Dr. Greg Brophey of Northwestern Ophthalmology provided some tips about safe viewing of the upcoming total solar eclipse.  

You probably already know that staring into the sun’s rays is harmful to your eyes. It is even more important to keep in mind when viewing the total eclipse on April 8.  Here are some important guidelines to follow: 

  • If you want to observe the eclipse, view the sun through eclipse glasses or an approved handheld solar viewer during the partial eclipse phases before and after totality.   
  • Eclipse glasses are NOT regular sunglasses; regular sunglasses, no matter how dark, are not safe.  Eclipse glasses are thousands of times darker and must comply with the ISO 12312-2 international standard.   
  • The American Astronomical Society recommends purchasing solar glasses and viewers through approved vendors (their website can be found at eclipse.aas.org), rather than eBay, Amazon, or other large, online retailers. 
  • Inspect your protective eyewear before use. Discard eyewear containing bubbles, cracks, or any visible imperfection.   
  • You can view the total eclipse without glasses ONLY when the sun’s bright face, including the bright corona, is completely blocked.
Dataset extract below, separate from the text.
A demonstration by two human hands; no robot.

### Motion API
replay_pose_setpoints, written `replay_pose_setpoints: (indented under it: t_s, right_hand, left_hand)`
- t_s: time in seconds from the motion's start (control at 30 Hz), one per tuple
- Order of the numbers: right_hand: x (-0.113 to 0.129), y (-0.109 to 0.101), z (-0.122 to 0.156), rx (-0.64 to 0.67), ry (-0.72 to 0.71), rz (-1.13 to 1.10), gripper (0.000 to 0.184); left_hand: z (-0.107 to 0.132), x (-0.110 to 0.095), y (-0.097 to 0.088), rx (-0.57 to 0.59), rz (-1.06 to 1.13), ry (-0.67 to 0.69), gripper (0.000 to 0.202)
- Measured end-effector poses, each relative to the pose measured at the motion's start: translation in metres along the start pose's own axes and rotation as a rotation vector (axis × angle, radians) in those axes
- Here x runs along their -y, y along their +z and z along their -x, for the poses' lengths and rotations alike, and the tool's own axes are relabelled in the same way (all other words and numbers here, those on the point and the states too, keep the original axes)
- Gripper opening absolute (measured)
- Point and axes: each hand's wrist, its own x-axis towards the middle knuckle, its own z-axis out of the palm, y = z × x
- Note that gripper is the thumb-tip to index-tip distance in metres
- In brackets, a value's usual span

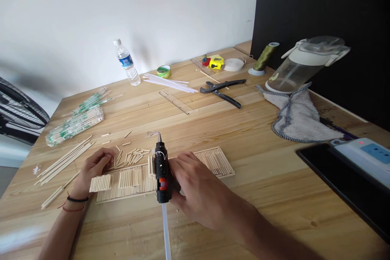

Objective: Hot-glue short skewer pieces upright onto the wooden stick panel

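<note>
My right hand [198, 187] is wrapped round a black hot glue gun [162, 170]. Its nozzle points away from me, and a clear glue stick [166, 231] trails from its back end. Below the gun lies a long panel of short wooden sticks [112, 191] set side by side, with raised blocks of sticks on it; the gun and my right hand hide its middle. My left hand [96, 166] is closed, fingertips pinched, beside loose cut stick pieces [134, 157]; what they hold, if anything, is hidden. A small stick block [100, 183] sits at the panel's left end.
Long sticks [67, 160] and plastic-wrapped stick packs [76, 126] lie at the left. Farther back are a water bottle [128, 65], a ruler [175, 102], black cutters [224, 89] and a tape measure [216, 62]. A cloth [298, 113], tumbler [304, 65] and phone [341, 183] are at right.
</note>
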Motion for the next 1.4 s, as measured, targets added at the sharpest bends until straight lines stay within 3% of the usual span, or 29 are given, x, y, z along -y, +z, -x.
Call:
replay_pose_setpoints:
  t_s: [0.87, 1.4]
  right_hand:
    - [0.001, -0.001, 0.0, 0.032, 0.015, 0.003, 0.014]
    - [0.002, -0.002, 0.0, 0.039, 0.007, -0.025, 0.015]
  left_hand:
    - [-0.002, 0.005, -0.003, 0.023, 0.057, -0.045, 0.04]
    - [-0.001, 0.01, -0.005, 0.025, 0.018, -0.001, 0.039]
This period will last approximately 4 minutes in this area, although the whole event will take about 2 ½ hours.  As soon as even a little bit of sunlight begins to appear, immediately put your eclipse glasses back on.   
  • Be sure to wear sunscreen and a hat if you are going to be watching the entire event, to prevent skin damage. 

What Can Happen 

SOLAR RETINOPATHY is a thermally enhanced photochemical retinal injury caused by direct or indirect gazing at the sun, or at an eclipse without proper eye protection. Extent of damage depends on a number of factors, but can occur in seconds.   

No known beneficial treatment exists, and therefore, prevention through education is important.   

Symptoms may be delayed a few hours to days, and include blurred vision, distorted vision, loss of central vision, the perception of smaller or larger image sizes, or headaches.  If you think you have been exposed, reach out to your eye doctor for further information.